Turkey may be in for another sizeable rate cut in Thursday’s monetary policy meeting now that the Syria standoff has been firmly defused after President Erdogan’s meeting with President Putin on Tuesday. With the lira again on the mend, fears that the turmoil would halt the inflation slowdown have abated allowing more room for monetary easing. In addition, President Trump also announced that the recently-imposed sanctions on Turkey would be lifted to send the lira firming 1.2% against the dollar to 5.7354. TURKEY 29s and 47s also surged more than a point each to trade in the mid 106s and low 86s respectively.
Brazil inflation fell to an annual 2.72% in mid-October according to the latest national statistical agency release. The figure, lowest since mid-May 2018, is below the central bank’s 2.75% floor of this year’s target range and provides impetus for more rate cuts. The slowdown was largely driven by the third straight monthly decline in food and beverage prices which shed 0.25%. The real closed firmer at 4.0364 to the dollar while BRAZIL 29s and 47s were flat, trading in the low 105s and low 112s respectively.
Goldman Sachs analysts added their voice to the growing expectations that Russia is in for another 100bps cut on its benchmark rate this year. While the majority of economists in a Bloomberg survey see a 25bps cut at Friday’s monetary policy meeting, a growing number – one third – is of the view that 50bps will be shaved off on Friday. The cut will likely spur the momentum that has seen ruble-denominated RFLBs give the most return at 28% so far this year, beating all other emerging markets. The ruble closed slightly weaker at 63.9422 to the dollar while RUSSIA 29s and 47s were slightly up in the high 107s and low 119s respectively.

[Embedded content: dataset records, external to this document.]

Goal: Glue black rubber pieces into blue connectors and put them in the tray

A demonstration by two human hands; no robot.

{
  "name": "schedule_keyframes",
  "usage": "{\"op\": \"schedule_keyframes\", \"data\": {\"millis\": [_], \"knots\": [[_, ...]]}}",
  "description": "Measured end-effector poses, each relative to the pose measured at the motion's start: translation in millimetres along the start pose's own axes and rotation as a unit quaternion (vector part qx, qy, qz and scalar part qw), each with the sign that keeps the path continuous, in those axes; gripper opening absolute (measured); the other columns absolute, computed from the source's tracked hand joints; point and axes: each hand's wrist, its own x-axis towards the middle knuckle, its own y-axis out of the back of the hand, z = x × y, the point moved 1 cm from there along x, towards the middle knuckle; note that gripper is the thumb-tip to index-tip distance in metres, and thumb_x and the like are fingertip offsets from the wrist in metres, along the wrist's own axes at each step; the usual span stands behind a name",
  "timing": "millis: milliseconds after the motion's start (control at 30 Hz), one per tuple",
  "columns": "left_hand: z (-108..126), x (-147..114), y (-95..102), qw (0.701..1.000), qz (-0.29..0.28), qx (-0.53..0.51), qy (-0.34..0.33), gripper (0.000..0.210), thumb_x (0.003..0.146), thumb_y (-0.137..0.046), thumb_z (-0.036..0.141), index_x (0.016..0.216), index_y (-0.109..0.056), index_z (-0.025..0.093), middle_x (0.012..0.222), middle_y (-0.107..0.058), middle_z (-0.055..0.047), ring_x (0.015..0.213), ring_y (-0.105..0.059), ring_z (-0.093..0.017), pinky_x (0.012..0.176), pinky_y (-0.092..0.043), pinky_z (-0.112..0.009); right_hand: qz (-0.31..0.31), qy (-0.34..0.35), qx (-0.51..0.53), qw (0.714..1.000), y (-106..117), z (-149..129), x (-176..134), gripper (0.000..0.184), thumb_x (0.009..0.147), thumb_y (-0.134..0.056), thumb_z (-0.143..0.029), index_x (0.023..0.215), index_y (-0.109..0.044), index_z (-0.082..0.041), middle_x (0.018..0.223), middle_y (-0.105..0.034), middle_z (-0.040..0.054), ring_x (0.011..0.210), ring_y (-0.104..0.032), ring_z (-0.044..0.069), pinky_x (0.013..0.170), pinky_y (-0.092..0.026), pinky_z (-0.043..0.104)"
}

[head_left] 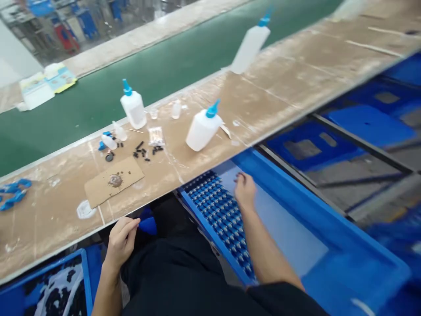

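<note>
My left hand (121,241) is at the table's front edge, above my lap. Its thumb and fingers are pinched together; anything between them is too small to make out. To the right, my right hand (245,191) reaches over a long blue crate (358,259), fingers curled, with dark specks at the fingertips that I cannot identify. Beside it in the crate stand rows of small blue-and-black parts (217,210) with shiny tips. A pale sheet (289,232) covers much of the crate's bottom. On the table, a cardboard piece (115,181) carries a dark smear.
White bottles with blue caps (134,107) (204,127) (248,46) stand on the brown worktable (276,96). Small black pieces (141,151) lie near a bag of swabs (156,136). Behind runs a green belt (177,57). Another blue crate (86,281) is at lower left.
</note>
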Motion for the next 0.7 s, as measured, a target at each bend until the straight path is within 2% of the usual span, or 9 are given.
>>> {"op": "schedule_keyframes", "data": {"millis": [67,100,167,267,333,400,467,567,700], "knots": [[-6.4,-12.6,8.4,0.997,0.049,0.029,0.042,0.028,0.091,-0.056,0.004,0.113,-0.067,0.017,0.080,-0.068,-0.002,0.071,-0.065,-0.011,0.070,-0.054,-0.023,0.047,0.055,0.020,0.997,10.5,-25.5,-24.7,0.049,0.098,-0.029,-0.046,0.111,-0.060,-0.009,0.105,-0.067,0.0191,0.091,-0.066,0.026,0.088,-0.051,0.042],[-9.9,-18.8,11.6,0.994,0.067,0.052,0.063,0.024,0.091,-0.057,0.006,0.110,-0.068,0.016,0.079,-0.069,-0.002,0.068,-0.065,-0.011,0.068,-0.054,-0.023,0.063,0.117,0.049,0.990,12.2,-43.3,-37.3,0.045,0.098,-0.036,-0.047,0.104,-0.063,-0.012,0.096,-0.068,0.0152,0.086,-0.066,0.025,0.084,-0.052,0.040],[-15.6,-28.2,17.0,0.988,0.083,0.092,0.087,0.017,0.092,-0.059,0.010,0.105,-0.069,0.015,0.086,-0.072,-0.005,0.070,-0.067,-0.012,0.069,-0.055,-0.023,-0.005,0.274,0.093,0.957,4.0,-88.8,-60.6,0.033,0.097,-0.047,-0.043,0.096,-0.067,-0.017,0.089,-0.068,0.0095,0.082,-0.066,0.022,0.081,-0.052,0.036],[-18.4,-33.7,25.9,0.990,0.075,0.094,0.079,0.022,0.094,-0.054,0.009,0.109,-0.069,0.016,0.087,-0.071,-0.006,0.076,-0.067,-0.013,0.071,-0.055,-0.024,-0.154,0.439,0.108,0.878,-33.1,-167.3,-80.2,0.024,0.098,-0.050,-0.033,0.098,-0.070,-0.020,0.092,-0.069,0.0087,0.087,-0.066,0.021,0.082,-0.053,0.033],[-17.1,-36.3,33.7,0.990,0.063,0.093,0.087,0.031,0.095,-0.048,0.006,0.118,-0.066,0.017,0.091,-0.068,-0.006,0.082,-0.066,-0.013,0.075,-0.056,-0.024,-0.193,0.488,0.059,0.849,-65.0,-212.2,-78.0,0.028,0.099,-0.045,-0.028,0.105,-0.071,-0.018,0.101,-0.068,0.0116,0.096,-0.064,0.024,0.087,-0.052,0.035],[-15.0,-43.8,42.8,0.985,0.075,0.105,0.112,0.037,0.096,-0.044,0.004,0.123,-0.064,0.019,0.102,-0.066,-0.008,0.094,-0.066,-0.014,0.083,-0.056,-0.026,-0.213,0.507,-0.026,0.835,-94.2,-242.7,-68.5,0.032,0.097,-0.042,-0.022,0.110,-0.071,-0.017,0.106,-0.066,0.0135,0.101,-0.061,0.027,0.090,-0.051,0.038],[-13.2,-58.8,51.5,0.976,0.117,0.120,0.138,0.037,0.095,-0.046,0.004,0.123,-0.064,0.020,0.109,-0.063,-0.009,0.103,-0.065,-0.015,0.089,-0.055,-0.027,-0.226,0.514,-0.101,0.821,-116.3,-257.2,-58.6,0.035,0.094,-0.041,-0.018,0.111,-0.072,-0.017,0.108,-0.065,0.0137,0.101,-0.060,0.028,0.089,-0.050,0.039],[-11.0,-90.5,59.2,0.959,0.164,0.136,0.188,0.032,0.094,-0.049,0.006,0.119,-0.065,0.018,0.106,-0.063,-0.008,0.099,-0.065,-0.014,0.087,-0.056,-0.025,-0.251,0.530,-0.149,0.797,-135.7,-254.8,-47.9,0.033,0.092,-0.044,-0.020,0.105,-0.074,-0.019,0.102,-0.066,0.0121,0.093,-0.060,0.026,0.084,-0.049,0.038],[-7.9,-123.6,61.3,0.945,0.148,0.133,0.259,0.032,0.097,-0.042,0.007,0.114,-0.067,0.017,0.102,-0.064,-0.009,0.095,-0.065,-0.014,0.082,-0.057,-0.024,-0.256,0.542,-0.158,0.785,-150.1,-234.8,-32.2,0.030,0.087,-0.045,-0.033,0.090,-0.074,-0.025,0.089,-0.067,0.0090,0.073,-0.060,0.025,0.066,-0.045,0.038]]}}
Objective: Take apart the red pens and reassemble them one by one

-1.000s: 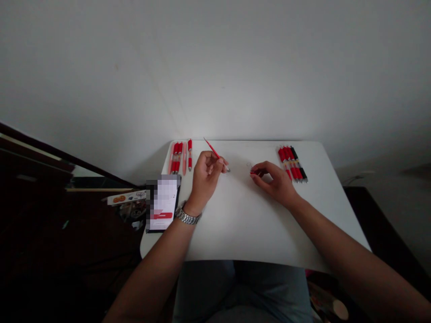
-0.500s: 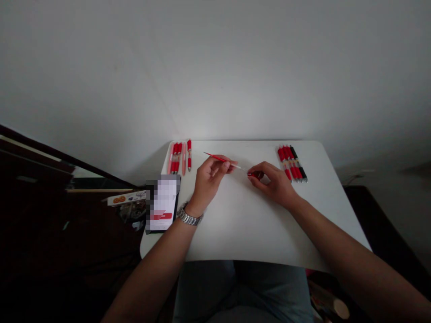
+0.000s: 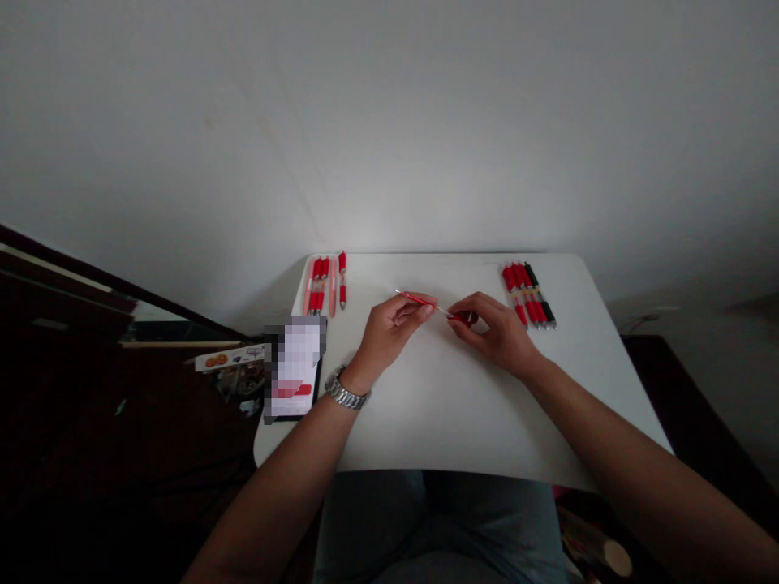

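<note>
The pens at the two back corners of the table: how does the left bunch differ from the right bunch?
The left bunch looks all red and pinkish; the right bunch has red pens plus one black pen on its outer side. The left bunch is loose, with one pen lying slightly apart, while the right bunch lies tightly side by side, slanted. Both rest untouched on the white table, away from either hand.

Both forearms reach forward and converge near the middle. The left hand (image 3: 393, 328), a metal watch at its wrist, pinches with thumb and fingertips pointing right. The right hand (image 3: 496, 328) faces it, fingers curled and pinched; the fingertips of the two hands nearly meet.
</note>
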Demonstrator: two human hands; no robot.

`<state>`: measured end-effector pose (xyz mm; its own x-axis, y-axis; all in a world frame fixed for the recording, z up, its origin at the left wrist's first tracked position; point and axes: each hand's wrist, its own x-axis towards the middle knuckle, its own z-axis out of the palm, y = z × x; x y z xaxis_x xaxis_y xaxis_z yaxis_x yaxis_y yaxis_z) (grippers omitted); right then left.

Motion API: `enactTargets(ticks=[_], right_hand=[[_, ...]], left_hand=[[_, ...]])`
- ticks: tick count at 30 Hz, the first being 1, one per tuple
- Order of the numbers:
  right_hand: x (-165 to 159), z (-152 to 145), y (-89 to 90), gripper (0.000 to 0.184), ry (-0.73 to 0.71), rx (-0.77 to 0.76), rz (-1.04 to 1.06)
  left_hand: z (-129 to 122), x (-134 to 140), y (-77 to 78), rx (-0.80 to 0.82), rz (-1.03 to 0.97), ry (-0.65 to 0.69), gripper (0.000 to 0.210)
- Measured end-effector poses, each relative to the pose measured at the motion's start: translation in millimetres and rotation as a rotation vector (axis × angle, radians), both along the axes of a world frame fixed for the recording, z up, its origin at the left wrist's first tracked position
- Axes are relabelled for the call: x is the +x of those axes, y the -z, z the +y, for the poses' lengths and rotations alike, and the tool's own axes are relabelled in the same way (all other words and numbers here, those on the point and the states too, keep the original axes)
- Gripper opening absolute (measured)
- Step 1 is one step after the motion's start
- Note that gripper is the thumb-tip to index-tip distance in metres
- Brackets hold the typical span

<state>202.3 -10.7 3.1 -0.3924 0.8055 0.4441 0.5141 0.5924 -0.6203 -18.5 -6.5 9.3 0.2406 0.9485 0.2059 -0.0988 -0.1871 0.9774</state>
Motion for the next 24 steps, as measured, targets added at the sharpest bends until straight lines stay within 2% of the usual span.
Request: enactTargets(ticks=[11,24], right_hand=[[-1.9,-1.5,-2.7,0.012,0.021,-0.01,0.02],[-1.6,-2.2,-3.8,0.012,0.022,0.01,0.017]], left_hand=[[0.0,-0.3,-0.2,-0.006,-0.004,0.018,0.027],[1.1,-1.2,0.1,-0.026,-0.167,-0.078,0.022]])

ZAMBINs picked up on Wednesday as reports filtered that the US Treasury was lending its support in the Zambia’s re-engagement with the IMF. The surge was more pronounced on the 27s which picked up about 0.8pts to trade in the mid 72s and toned down with decreasing maturity with 22s gaining a modest 0.3pts. The IMF will be sending staff in two weeks to Zambia to exchange data and views on the government’s efforts to stabilize the economy.